Line by line, count where the string "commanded" appears in the listing, then give the number of such lines alone.

----- INPUT DATA

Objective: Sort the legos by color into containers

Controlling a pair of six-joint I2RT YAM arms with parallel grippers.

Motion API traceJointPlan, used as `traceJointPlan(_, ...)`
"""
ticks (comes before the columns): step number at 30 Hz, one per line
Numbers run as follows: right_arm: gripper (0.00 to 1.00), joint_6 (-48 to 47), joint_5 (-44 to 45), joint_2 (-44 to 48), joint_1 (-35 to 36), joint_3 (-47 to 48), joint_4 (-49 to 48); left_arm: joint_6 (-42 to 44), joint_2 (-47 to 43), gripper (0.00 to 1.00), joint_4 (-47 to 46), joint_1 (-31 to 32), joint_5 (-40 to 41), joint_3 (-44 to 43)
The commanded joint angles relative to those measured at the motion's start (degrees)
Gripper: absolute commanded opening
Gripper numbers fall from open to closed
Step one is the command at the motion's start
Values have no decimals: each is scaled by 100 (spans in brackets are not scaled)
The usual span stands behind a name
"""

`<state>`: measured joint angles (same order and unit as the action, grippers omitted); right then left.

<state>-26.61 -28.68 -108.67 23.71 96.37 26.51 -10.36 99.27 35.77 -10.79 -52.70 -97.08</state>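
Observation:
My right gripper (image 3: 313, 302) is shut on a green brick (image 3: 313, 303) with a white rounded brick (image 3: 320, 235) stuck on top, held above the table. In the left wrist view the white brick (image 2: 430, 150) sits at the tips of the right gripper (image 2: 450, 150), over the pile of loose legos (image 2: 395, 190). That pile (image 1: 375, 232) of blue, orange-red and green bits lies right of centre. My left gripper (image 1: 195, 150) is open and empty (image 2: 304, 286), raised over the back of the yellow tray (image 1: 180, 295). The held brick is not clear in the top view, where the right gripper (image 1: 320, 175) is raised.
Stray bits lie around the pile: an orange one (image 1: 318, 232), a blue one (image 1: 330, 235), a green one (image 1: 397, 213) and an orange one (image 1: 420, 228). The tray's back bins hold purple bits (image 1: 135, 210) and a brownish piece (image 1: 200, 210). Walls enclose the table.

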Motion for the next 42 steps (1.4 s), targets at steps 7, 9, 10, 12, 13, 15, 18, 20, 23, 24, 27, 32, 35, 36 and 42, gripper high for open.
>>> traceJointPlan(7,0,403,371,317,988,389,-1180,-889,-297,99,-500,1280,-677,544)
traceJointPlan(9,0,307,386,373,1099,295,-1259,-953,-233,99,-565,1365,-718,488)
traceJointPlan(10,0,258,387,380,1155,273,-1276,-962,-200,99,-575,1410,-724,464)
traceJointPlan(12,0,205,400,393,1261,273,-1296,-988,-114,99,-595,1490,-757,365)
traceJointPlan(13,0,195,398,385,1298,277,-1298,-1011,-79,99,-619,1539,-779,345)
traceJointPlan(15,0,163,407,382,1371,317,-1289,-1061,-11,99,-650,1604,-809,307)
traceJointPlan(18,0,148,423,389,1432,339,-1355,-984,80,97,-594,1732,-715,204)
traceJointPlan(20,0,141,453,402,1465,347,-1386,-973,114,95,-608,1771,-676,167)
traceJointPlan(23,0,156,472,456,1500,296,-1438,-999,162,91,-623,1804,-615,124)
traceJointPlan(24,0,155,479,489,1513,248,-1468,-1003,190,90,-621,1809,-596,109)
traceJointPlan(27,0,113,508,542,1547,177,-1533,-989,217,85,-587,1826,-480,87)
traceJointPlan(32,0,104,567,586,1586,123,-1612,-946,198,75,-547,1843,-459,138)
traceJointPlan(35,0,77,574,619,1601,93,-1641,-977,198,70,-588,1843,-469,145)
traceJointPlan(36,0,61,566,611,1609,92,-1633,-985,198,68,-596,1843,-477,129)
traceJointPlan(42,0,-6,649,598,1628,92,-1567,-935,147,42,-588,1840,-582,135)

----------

:: RESULT ::
2